**Task goal:**
Omit every picture. Return all other data as it stands.

Segment Start: Supplied material

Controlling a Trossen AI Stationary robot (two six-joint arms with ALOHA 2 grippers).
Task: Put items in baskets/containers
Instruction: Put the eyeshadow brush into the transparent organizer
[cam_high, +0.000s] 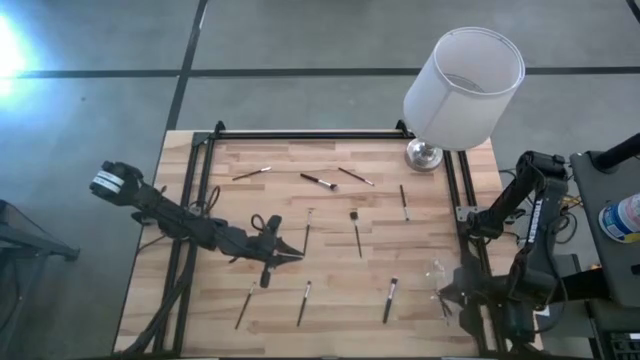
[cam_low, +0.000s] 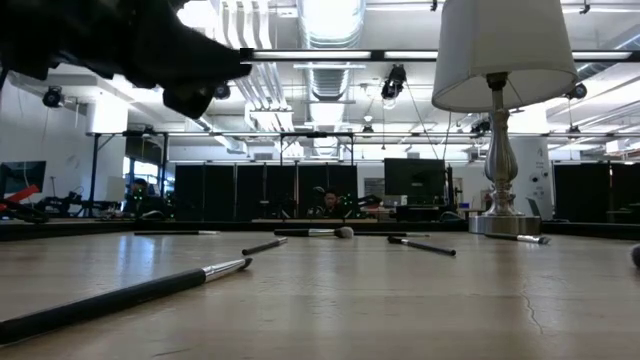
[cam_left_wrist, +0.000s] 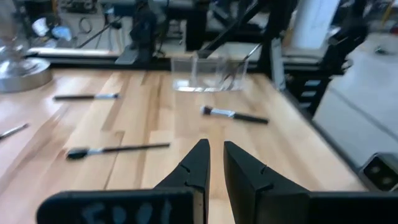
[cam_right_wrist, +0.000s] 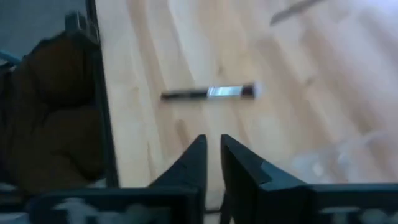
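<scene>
Several thin brushes lie flat and scattered on the wooden table (cam_high: 330, 210), among them one (cam_high: 356, 232) at the centre and one (cam_high: 390, 300) near the front. The clear container (cam_left_wrist: 208, 73) stands near the table's right edge (cam_high: 440, 270), hard to make out. My left gripper (cam_high: 297, 255) hovers over the table's centre-left, shut and holding nothing (cam_left_wrist: 216, 149), beside a brush (cam_high: 307, 235). My right gripper (cam_high: 447, 293) is low at the right edge next to the container, shut and empty (cam_right_wrist: 213, 142), with a brush (cam_right_wrist: 208, 93) on the table ahead of it.
A table lamp with a big white shade (cam_high: 465, 85) stands on its metal base (cam_high: 424, 155) at the far right corner. Black rails (cam_high: 205, 180) run along the table's left, far and right edges. Bare wood shows between the brushes.
</scene>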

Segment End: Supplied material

**Completed exercise:**
Controlling a Trossen AI Stationary robot (two six-joint arms with ALOHA 2 grippers).
Task: Put items in baskets/containers
Instruction: Put the eyeshadow brush into the transparent organizer
[cam_high, +0.000s] 
[cam_low, +0.000s] 
[cam_left_wrist, +0.000s] 
[cam_right_wrist, +0.000s] 
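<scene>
Several thin brushes lie flat and scattered on the wooden table (cam_high: 330, 210), among them one (cam_high: 356, 232) at the centre and one (cam_high: 390, 300) near the front. The clear container (cam_left_wrist: 208, 73) stands near the table's right edge (cam_high: 440, 270), hard to make out. My left gripper (cam_high: 297, 255) hovers over the table's centre-left, shut and holding nothing (cam_left_wrist: 216, 149), beside a brush (cam_high: 307, 235). My right gripper (cam_high: 447, 293) is low at the right edge next to the container, shut and empty (cam_right_wrist: 213, 142), with a brush (cam_right_wrist: 208, 93) on the table ahead of it.
A table lamp with a big white shade (cam_high: 465, 85) stands on its metal base (cam_high: 424, 155) at the far right corner. Black rails (cam_high: 205, 180) run along the table's left, far and right edges. Bare wood shows between the brushes.
</scene>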

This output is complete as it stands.